Less widely appreciated than the unrealism of waif-thin icons is the need women especially feel to be involved with dieting — the need to fit in with your friends and society generally by being able to talk, live and suffer it. Hardcore Dieting has sadly become for many a rite of passage into womanhood.
The 3 Small Steps approach to the commercial pressures to eat abnormally or diet is to ask "Who's stealing my meals?" and to refuse to be dragged from a natural and normal eating rhythm.
3 Small Steps combines elements of Cognitive Behavioral Therapy (CBT) and Neuro-linguistic Programming (NLP). CBT aims to reconstruct an individual's relationships to life experiences by providing a critical faculty where previously there might only have been panic or depression. In short, it allows people to think for themselves. The problem with much of CBT self-help is that it is simply too long, too daunting and too complex to follow through. 3 Small Steps is designed around the fewest possible strong measures capable of making a major impact.
NLP goes further by attempting to eliminate chronic and self-defeating habit patterns in favor of dynamic new actions. Its key component is the implanting of strong, positive and enabling emotions. There is nothing stronger or more positive than seeing a previously problem eater living her life free from food issues.
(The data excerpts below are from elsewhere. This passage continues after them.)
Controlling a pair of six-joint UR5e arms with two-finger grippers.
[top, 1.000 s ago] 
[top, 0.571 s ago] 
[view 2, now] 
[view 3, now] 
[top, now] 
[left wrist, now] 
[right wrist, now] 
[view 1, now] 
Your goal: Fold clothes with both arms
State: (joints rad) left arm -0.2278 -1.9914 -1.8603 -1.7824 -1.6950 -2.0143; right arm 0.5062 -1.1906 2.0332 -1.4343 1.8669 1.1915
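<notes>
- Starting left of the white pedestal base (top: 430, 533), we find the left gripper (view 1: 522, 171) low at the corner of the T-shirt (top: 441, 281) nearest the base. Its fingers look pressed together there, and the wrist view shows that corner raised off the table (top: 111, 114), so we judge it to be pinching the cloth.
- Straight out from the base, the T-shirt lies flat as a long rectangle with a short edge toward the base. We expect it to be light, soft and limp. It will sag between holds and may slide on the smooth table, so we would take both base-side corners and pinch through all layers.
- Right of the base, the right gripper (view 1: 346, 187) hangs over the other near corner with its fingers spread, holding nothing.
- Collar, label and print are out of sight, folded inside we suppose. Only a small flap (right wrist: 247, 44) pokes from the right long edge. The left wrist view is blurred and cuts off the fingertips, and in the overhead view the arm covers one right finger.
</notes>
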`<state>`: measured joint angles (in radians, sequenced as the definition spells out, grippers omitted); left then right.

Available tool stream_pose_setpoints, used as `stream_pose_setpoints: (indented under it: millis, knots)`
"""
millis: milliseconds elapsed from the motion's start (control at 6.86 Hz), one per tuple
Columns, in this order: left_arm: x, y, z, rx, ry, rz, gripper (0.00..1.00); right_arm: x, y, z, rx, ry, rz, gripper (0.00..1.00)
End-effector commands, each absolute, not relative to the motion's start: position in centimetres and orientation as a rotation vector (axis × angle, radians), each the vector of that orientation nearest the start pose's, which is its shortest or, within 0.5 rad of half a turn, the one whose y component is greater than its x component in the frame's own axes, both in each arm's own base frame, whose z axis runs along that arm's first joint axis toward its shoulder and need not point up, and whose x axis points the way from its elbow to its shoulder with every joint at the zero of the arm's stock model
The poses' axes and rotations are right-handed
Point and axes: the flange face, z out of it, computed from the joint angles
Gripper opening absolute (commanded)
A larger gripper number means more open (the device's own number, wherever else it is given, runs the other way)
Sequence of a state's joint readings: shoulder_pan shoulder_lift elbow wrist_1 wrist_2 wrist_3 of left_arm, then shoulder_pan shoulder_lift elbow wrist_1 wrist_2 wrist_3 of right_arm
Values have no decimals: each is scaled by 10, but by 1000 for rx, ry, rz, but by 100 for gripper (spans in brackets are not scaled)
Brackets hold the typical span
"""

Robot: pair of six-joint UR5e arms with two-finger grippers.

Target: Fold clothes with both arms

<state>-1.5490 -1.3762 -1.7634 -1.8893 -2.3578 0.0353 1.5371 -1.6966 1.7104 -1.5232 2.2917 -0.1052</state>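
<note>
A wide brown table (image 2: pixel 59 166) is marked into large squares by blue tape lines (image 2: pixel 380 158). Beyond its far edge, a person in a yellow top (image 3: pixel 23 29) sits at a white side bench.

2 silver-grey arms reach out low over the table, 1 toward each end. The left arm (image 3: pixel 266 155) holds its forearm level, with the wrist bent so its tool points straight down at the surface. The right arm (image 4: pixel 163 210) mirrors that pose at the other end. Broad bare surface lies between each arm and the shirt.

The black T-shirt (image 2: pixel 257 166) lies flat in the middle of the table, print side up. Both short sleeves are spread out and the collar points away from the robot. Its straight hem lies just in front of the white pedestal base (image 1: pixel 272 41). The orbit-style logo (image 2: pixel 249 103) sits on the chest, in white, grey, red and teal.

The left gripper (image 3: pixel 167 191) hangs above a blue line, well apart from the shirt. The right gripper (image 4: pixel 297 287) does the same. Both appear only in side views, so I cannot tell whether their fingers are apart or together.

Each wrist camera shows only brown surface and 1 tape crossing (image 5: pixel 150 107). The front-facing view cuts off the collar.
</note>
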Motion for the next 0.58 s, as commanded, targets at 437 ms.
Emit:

All the calorie-counting and all the BMI charts in the world cannot teach what actually matters. The difference between a lighter, happier person and a heavier, unhappy one is that for the latter food is a major and dominating issue.
Mind-shifts cannot happen on paper charts, or through contrived and unnatural diets. Changes of attitude occur in the mind and that is where the battle over dieting and obesity is won.
The goal of The Weight Foundation is to become the leading international free weight control resource, relying on the goodwill and input of dieters everywhere to keep refining the research and shared self-help strategies.